■ AIM OF THE TASK:
Would you reproduce exactly the lines below from the one holding "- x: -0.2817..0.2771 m" through the one holding "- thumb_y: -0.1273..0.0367", inclusive, and no others?

____________________

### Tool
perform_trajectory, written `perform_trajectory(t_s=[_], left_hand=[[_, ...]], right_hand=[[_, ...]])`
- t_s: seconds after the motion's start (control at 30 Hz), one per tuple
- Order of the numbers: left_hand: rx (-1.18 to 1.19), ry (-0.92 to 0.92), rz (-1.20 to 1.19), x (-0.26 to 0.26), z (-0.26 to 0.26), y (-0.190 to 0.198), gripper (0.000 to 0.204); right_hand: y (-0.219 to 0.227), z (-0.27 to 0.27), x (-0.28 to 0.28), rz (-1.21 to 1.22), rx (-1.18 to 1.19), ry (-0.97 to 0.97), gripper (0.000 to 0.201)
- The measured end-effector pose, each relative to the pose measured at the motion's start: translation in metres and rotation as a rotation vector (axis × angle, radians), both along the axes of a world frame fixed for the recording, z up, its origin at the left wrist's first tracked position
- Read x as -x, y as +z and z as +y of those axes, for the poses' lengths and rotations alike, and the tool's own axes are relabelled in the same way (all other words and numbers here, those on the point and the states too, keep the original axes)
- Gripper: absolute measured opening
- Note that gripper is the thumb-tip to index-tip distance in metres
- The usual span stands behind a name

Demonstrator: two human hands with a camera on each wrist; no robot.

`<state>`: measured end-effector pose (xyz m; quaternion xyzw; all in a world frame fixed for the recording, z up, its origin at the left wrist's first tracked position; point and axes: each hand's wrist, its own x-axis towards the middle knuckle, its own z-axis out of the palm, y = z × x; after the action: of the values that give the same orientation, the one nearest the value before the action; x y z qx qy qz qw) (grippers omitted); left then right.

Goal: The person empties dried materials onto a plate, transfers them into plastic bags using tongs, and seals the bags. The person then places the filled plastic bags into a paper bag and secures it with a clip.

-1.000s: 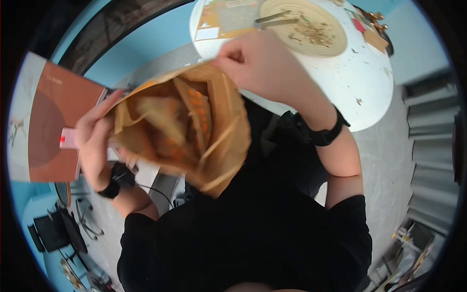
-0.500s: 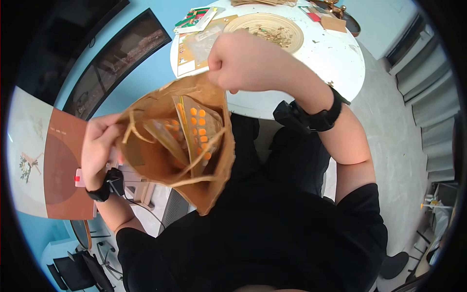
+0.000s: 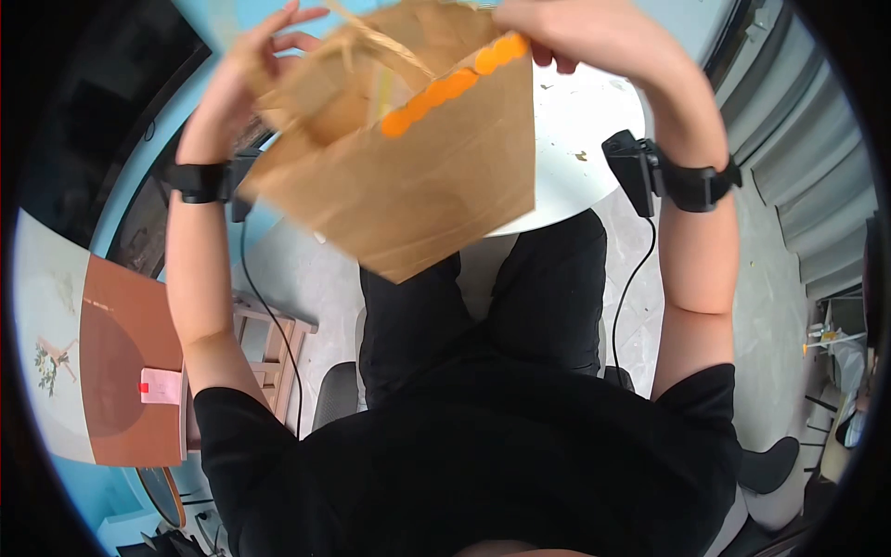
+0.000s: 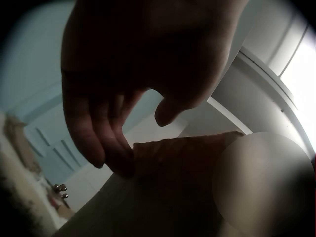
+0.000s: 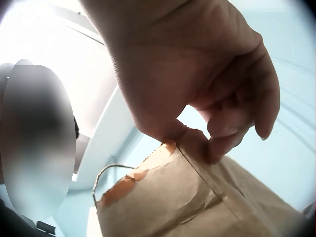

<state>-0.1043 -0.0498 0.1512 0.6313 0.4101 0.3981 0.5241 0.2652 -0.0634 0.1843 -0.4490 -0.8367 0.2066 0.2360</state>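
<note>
A brown paper bag [image 3: 418, 186] is held up in front of the body, tilted, with its outer face toward the head camera. Orange round dots [image 3: 455, 88] line its near upper edge, and a twisted paper handle [image 3: 390, 46] stands over the opening. My right hand [image 3: 566, 28] pinches a top corner of the bag between thumb and fingers, plain in the right wrist view. At the opposite end, my left hand [image 3: 249, 67] has its fingers loosely extended; in the left wrist view its fingertips [image 4: 123, 168] meet the bag's corner while the thumb stands apart.
Behind the bag is a white round table [image 3: 580, 176] with small scraps on it. To the left are a red-brown and white panel [image 3: 130, 325], a pink item [image 3: 161, 387] and a wooden frame [image 3: 269, 357]. Cables [image 3: 269, 306] hang from the wrist cameras.
The bag has risen and moved away from the body, turning from its open top, with orange-dotted packs inside, to its outer face. Both hands moved up with it; the left fingers loosened.
</note>
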Motion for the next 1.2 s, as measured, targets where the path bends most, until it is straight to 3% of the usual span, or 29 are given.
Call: perform_trajectory(t_s=[0.07,0.1,0.17,0.23,0.27,0.3,0.33,0.37,0.4,0.43,0.47,0.53,0.57,0.6,0.67,0.73,0.77,0.87,0.9,1.0,1.1,1.2], left_hand=[[-0.083,0.374,0.009,-0.027,0.004,-0.043,0.049],[-0.097,0.401,-0.027,-0.026,0.005,-0.064,0.048],[-0.129,0.481,-0.101,-0.033,-0.010,-0.102,0.060],[-0.238,0.503,-0.097,-0.029,-0.028,-0.153,0.056],[-0.420,0.457,0.048,-0.045,-0.048,-0.173,0.056],[-0.239,0.509,-0.156,-0.067,-0.064,-0.181,0.059],[-0.504,0.324,0.046,-0.086,-0.084,-0.190,0.077],[-0.501,0.330,0.142,-0.100,-0.092,-0.195,0.095],[-0.565,0.371,0.279,-0.114,-0.094,-0.193,0.092],[-0.628,0.417,0.416,-0.128,-0.095,-0.192,0.089],[-0.683,0.482,0.520,-0.135,-0.093,-0.191,0.087],[-0.690,0.515,0.300,-0.130,-0.075,-0.213,0.076],[-0.691,0.531,0.187,-0.129,-0.065,-0.221,0.070],[-0.610,0.517,0.150,-0.130,-0.058,-0.222,0.064],[-0.442,0.488,0.085,-0.128,-0.049,-0.219,0.052],[-0.460,0.451,0.152,-0.124,-0.040,-0.213,0.048],[-0.479,0.434,0.191,-0.119,-0.037,-0.212,0.049],[-0.478,0.355,0.133,-0.103,-0.027,-0.209,0.060],[-0.457,0.334,0.027,-0.102,-0.026,-0.205,0.062],[-0.436,0.365,-0.120,-0.110,-0.024,-0.188,0.051],[-0.422,0.467,-0.069,-0.116,-0.021,-0.182,0.038],[-0.475,0.506,-0.127,-0.120,-0.016,-0.182,0.031]], right_hand=[[-0.055,0.051,-0.015,0.069,-0.050,0.029,0.033],[-0.066,0.065,-0.023,-0.015,0.032,0.020,0.036],[-0.093,0.088,-0.037,0.151,0.132,0.012,0.037],[-0.110,0.097,-0.048,0.351,0.206,0.002,0.035],[-0.119,0.100,-0.052,0.433,0.227,-0.018,0.034],[-0.125,0.100,-0.053,0.517,0.248,-0.039,0.034],[-0.128,0.096,-0.051,0.572,0.227,-0.046,0.035],[-0.131,0.092,-0.050,0.624,0.208,-0.053,0.036],[-0.134,0.089,-0.049,0.676,0.189,-0.062,0.037],[-0.139,0.090,-0.059,0.662,0.300,-0.011,0.052],[-0.150,0.090,-0.068,0.799,0.382,0.145,0.061],[-0.190,0.084,-0.080,1.064,0.535,0.470,0.083],[-0.217,0.082,-0.085,1.078,0.518,0.404,0.112],[-0.234,0.079,-0.089,0.993,0.485,0.454,0.125],[-0.260,0.070,-0.080,1.073,0.460,0.501,0.124],[-0.261,0.057,-0.073,0.888,0.385,0.298,0.116],[-0.262,0.057,-0.067,0.946,0.447,0.299,0.088],[-0.248,0.056,-0.048,0.853,0.355,0.208,0.068],[-0.240,0.055,-0.041,0.872,0.294,0.245,0.051],[-0.226,0.057,-0.029,0.850,0.153,0.279,0.044],[-0.215,0.061,-0.022,0.937,0.135,0.252,0.036],[-0.198,0.060,-0.025,0.853,0.213,0.204,0.029]])
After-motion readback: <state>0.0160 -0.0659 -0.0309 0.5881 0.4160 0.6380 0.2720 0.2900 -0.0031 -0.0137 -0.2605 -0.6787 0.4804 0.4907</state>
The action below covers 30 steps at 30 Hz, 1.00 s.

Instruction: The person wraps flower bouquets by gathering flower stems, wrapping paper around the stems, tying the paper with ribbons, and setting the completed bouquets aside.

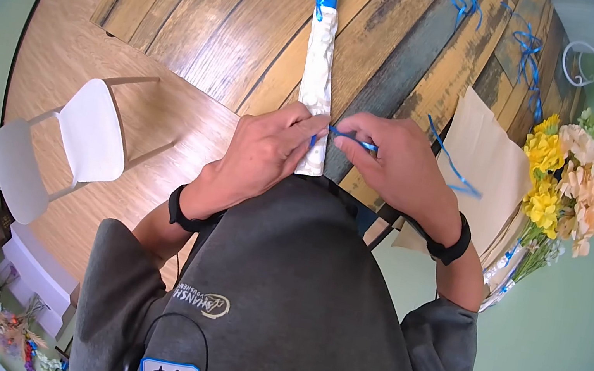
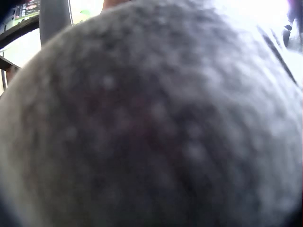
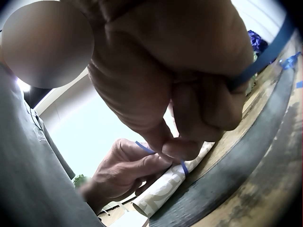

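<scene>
A long bundle of stems in white patterned paper lies on the wooden table, its lower end toward the person. A blue ribbon bow is tied round its upper part. Near the lower end, my left hand pinches a second blue ribbon where it goes round the paper. Just to the right, my right hand grips that ribbon with curled fingers, thumb and index fingertip close to the left fingertips. A length of ribbon trails out of the right hand. Grey cloth fills most of the left wrist view.
Brown paper sheets lie at the table's right edge beside bunches of yellow flowers and peach flowers. Loose blue ribbons lie at the far right. A white chair stands left of the table.
</scene>
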Each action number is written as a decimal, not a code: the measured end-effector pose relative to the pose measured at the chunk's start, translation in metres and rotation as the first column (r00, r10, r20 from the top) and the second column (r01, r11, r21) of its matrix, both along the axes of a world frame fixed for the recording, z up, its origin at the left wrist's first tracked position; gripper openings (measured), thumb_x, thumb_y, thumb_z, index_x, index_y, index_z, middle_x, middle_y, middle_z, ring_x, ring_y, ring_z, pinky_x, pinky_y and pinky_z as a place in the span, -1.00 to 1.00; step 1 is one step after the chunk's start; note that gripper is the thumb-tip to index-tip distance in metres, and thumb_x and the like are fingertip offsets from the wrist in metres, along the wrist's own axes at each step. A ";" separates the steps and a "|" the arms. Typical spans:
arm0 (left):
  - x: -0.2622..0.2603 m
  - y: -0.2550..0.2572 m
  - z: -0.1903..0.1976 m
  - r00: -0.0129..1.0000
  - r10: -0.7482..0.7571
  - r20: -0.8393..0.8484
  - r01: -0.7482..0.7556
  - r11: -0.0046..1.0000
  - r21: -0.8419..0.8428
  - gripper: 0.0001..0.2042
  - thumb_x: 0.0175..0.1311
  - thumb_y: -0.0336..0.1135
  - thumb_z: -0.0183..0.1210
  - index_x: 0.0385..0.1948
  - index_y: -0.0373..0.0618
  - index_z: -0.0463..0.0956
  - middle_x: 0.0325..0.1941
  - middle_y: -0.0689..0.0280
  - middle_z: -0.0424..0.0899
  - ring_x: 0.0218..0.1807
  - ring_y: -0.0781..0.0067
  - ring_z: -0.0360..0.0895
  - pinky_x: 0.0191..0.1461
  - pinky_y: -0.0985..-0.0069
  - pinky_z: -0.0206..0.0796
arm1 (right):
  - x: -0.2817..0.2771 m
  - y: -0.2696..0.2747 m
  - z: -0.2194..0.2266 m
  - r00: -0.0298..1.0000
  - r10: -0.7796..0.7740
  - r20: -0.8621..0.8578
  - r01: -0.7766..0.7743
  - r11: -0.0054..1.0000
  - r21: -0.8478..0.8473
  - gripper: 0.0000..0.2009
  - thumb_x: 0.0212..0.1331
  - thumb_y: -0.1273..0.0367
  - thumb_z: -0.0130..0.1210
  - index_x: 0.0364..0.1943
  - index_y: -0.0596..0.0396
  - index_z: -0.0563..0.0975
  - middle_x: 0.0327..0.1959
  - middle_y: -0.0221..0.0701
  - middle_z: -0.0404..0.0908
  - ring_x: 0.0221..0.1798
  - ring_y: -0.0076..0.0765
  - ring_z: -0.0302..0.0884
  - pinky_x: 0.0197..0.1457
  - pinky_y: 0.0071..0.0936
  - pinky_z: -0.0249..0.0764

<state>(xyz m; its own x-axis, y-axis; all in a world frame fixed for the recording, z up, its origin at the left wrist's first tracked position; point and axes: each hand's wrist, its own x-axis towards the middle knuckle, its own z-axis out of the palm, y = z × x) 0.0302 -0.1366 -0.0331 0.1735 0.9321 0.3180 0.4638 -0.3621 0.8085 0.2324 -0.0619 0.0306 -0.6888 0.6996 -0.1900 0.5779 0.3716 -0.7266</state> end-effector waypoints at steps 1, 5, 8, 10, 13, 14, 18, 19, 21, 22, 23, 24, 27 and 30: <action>0.001 0.003 0.005 0.996 -0.002 -0.086 0.003 1.000 0.008 -0.69 0.10 -0.53 0.28 -0.06 -0.17 0.62 -0.41 0.25 0.53 -0.46 0.23 0.56 -0.45 0.36 0.37 | -0.001 0.000 0.002 1.000 -0.013 0.006 0.013 1.000 0.017 -0.81 0.18 0.34 0.26 -0.21 0.14 0.61 -0.51 -0.24 0.59 -0.54 -0.16 0.49 -0.42 -0.34 0.37; 0.005 0.008 0.012 0.953 -0.004 -0.303 0.011 1.000 0.020 -0.73 0.10 -0.42 0.28 -0.12 -0.15 0.61 -0.47 0.29 0.45 -0.48 0.27 0.55 -0.50 0.32 0.35 | -0.003 -0.004 -0.004 0.989 -0.033 -0.141 0.032 0.999 -0.005 -0.74 0.09 0.33 0.34 -0.16 0.09 0.60 -0.52 -0.31 0.55 -0.55 -0.22 0.45 -0.44 -0.37 0.36; 0.006 0.008 0.012 0.940 0.019 -0.342 0.000 0.998 0.056 -0.64 0.01 -0.46 0.33 -0.06 -0.10 0.63 -0.48 0.33 0.46 -0.50 0.29 0.53 -0.52 0.36 0.34 | -0.003 -0.003 -0.007 0.990 -0.021 -0.139 0.036 0.994 0.101 -0.71 0.03 0.31 0.40 -0.20 0.07 0.60 -0.57 -0.37 0.49 -0.56 -0.26 0.43 -0.47 -0.40 0.34; 0.008 0.008 0.011 0.932 0.026 -0.361 -0.004 0.998 0.063 -0.61 -0.01 -0.45 0.33 -0.05 -0.10 0.62 -0.49 0.33 0.45 -0.51 0.30 0.53 -0.52 0.36 0.34 | -0.004 -0.002 -0.005 0.994 0.023 -0.106 -0.009 0.991 0.135 -0.73 0.03 0.29 0.41 -0.25 0.07 0.59 -0.57 -0.39 0.47 -0.55 -0.28 0.44 -0.48 -0.39 0.34; 0.010 0.008 0.007 0.926 0.039 -0.375 -0.010 0.997 0.080 -0.57 -0.05 -0.44 0.33 -0.02 -0.10 0.61 -0.49 0.34 0.43 -0.51 0.32 0.52 -0.53 0.38 0.34 | -0.001 -0.003 -0.008 0.994 0.029 -0.107 -0.013 0.989 0.149 -0.73 0.03 0.28 0.41 -0.29 0.08 0.58 -0.58 -0.40 0.47 -0.56 -0.29 0.43 -0.49 -0.39 0.33; 0.010 0.008 0.006 0.927 0.044 -0.372 -0.013 0.996 0.087 -0.56 -0.05 -0.43 0.33 -0.01 -0.10 0.60 -0.48 0.34 0.43 -0.51 0.32 0.52 -0.53 0.38 0.34 | -0.001 -0.003 -0.008 0.994 0.027 -0.106 -0.011 0.989 0.148 -0.73 0.03 0.28 0.41 -0.29 0.08 0.58 -0.58 -0.40 0.47 -0.56 -0.29 0.43 -0.49 -0.39 0.33; 0.010 0.007 0.006 0.927 0.040 -0.374 -0.012 0.997 0.077 -0.53 -0.08 -0.44 0.34 0.00 -0.12 0.60 -0.47 0.33 0.43 -0.51 0.33 0.52 -0.53 0.38 0.34 | -0.005 -0.003 -0.006 0.997 -0.004 -0.083 0.004 1.000 -0.003 -0.71 0.14 0.18 0.31 -0.41 0.12 0.54 -0.55 -0.32 0.56 -0.49 -0.16 0.55 -0.41 -0.28 0.42; 0.010 0.006 0.005 0.930 0.044 -0.364 -0.015 0.997 0.082 -0.52 -0.09 -0.45 0.34 0.01 -0.13 0.60 -0.47 0.33 0.43 -0.51 0.33 0.52 -0.53 0.38 0.34 | -0.006 -0.004 -0.006 0.996 -0.018 -0.090 0.012 0.998 -0.063 -0.72 0.16 0.20 0.30 -0.42 0.14 0.54 -0.55 -0.30 0.57 -0.50 -0.15 0.55 -0.40 -0.27 0.43; 0.010 0.006 0.004 0.934 0.044 -0.355 -0.015 0.996 0.084 -0.51 -0.10 -0.46 0.34 0.01 -0.14 0.60 -0.46 0.33 0.43 -0.50 0.34 0.52 -0.53 0.38 0.34 | -0.006 -0.005 -0.013 0.990 -0.020 -0.139 0.013 0.999 -0.049 -0.77 0.17 0.27 0.30 -0.40 0.15 0.56 -0.62 -0.34 0.50 -0.59 -0.33 0.42 -0.49 -0.37 0.31; 0.010 0.006 0.004 0.933 0.049 -0.356 -0.017 0.995 0.093 -0.50 -0.11 -0.46 0.34 0.02 -0.15 0.60 -0.46 0.33 0.43 -0.51 0.34 0.52 -0.54 0.38 0.33 | -0.006 -0.005 -0.016 0.983 -0.019 -0.185 0.013 0.999 -0.032 -0.82 0.19 0.34 0.30 -0.37 0.17 0.57 -0.69 -0.38 0.42 -0.69 -0.50 0.29 -0.58 -0.47 0.20; 0.010 0.006 0.003 0.933 0.055 -0.357 -0.019 0.995 0.102 -0.49 -0.12 -0.47 0.35 0.02 -0.16 0.60 -0.46 0.34 0.42 -0.51 0.35 0.51 -0.54 0.39 0.33 | -0.006 -0.005 -0.016 0.983 -0.020 -0.185 0.014 0.999 -0.033 -0.82 0.19 0.34 0.30 -0.37 0.17 0.57 -0.69 -0.38 0.42 -0.69 -0.50 0.29 -0.58 -0.47 0.20; 0.010 0.006 0.003 0.933 0.053 -0.357 -0.018 0.995 0.101 -0.49 -0.12 -0.47 0.35 0.02 -0.16 0.60 -0.46 0.34 0.42 -0.51 0.35 0.51 -0.54 0.39 0.33 | -0.006 -0.006 -0.016 0.983 -0.041 -0.181 0.030 0.997 -0.064 -0.82 0.20 0.35 0.28 -0.37 0.18 0.57 -0.71 -0.38 0.39 -0.69 -0.52 0.27 -0.58 -0.48 0.19; 0.011 0.006 0.000 0.932 0.065 -0.355 -0.022 0.992 0.125 -0.50 -0.12 -0.47 0.35 0.01 -0.16 0.60 -0.47 0.34 0.41 -0.52 0.38 0.50 -0.54 0.40 0.33 | -0.008 -0.007 -0.008 0.986 -0.099 -0.132 0.076 0.982 -0.174 -0.79 0.23 0.33 0.25 -0.38 0.22 0.58 -0.68 -0.30 0.46 -0.65 -0.41 0.38 -0.52 -0.44 0.28; 0.012 0.005 -0.001 0.936 0.070 -0.344 -0.027 0.991 0.128 -0.51 -0.12 -0.48 0.34 0.01 -0.15 0.61 -0.47 0.35 0.41 -0.53 0.39 0.50 -0.55 0.40 0.33 | -0.007 -0.009 -0.006 0.990 -0.132 -0.056 0.109 0.945 -0.308 -0.73 0.25 0.27 0.25 -0.39 0.26 0.58 -0.63 -0.26 0.55 -0.61 -0.39 0.51 -0.48 -0.43 0.37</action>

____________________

■ SOLVED EXERCISE:
  - x: -0.2817..0.2771 m
  - y: -0.2696..0.2747 m
  - z: -0.2194..0.2266 m
  - r00: -0.0298..1.0000
  - r10: -0.7796..0.7740
  - r20: -0.8621..0.8578
  - r01: -0.7766..0.7743
  - r11: -0.0054..1.0000
  - r21: -0.8478..0.8473
  - gripper: 0.0000..0.2009
  - thumb_x: 0.0212..0.1331
  - thumb_y: -0.1273..0.0367

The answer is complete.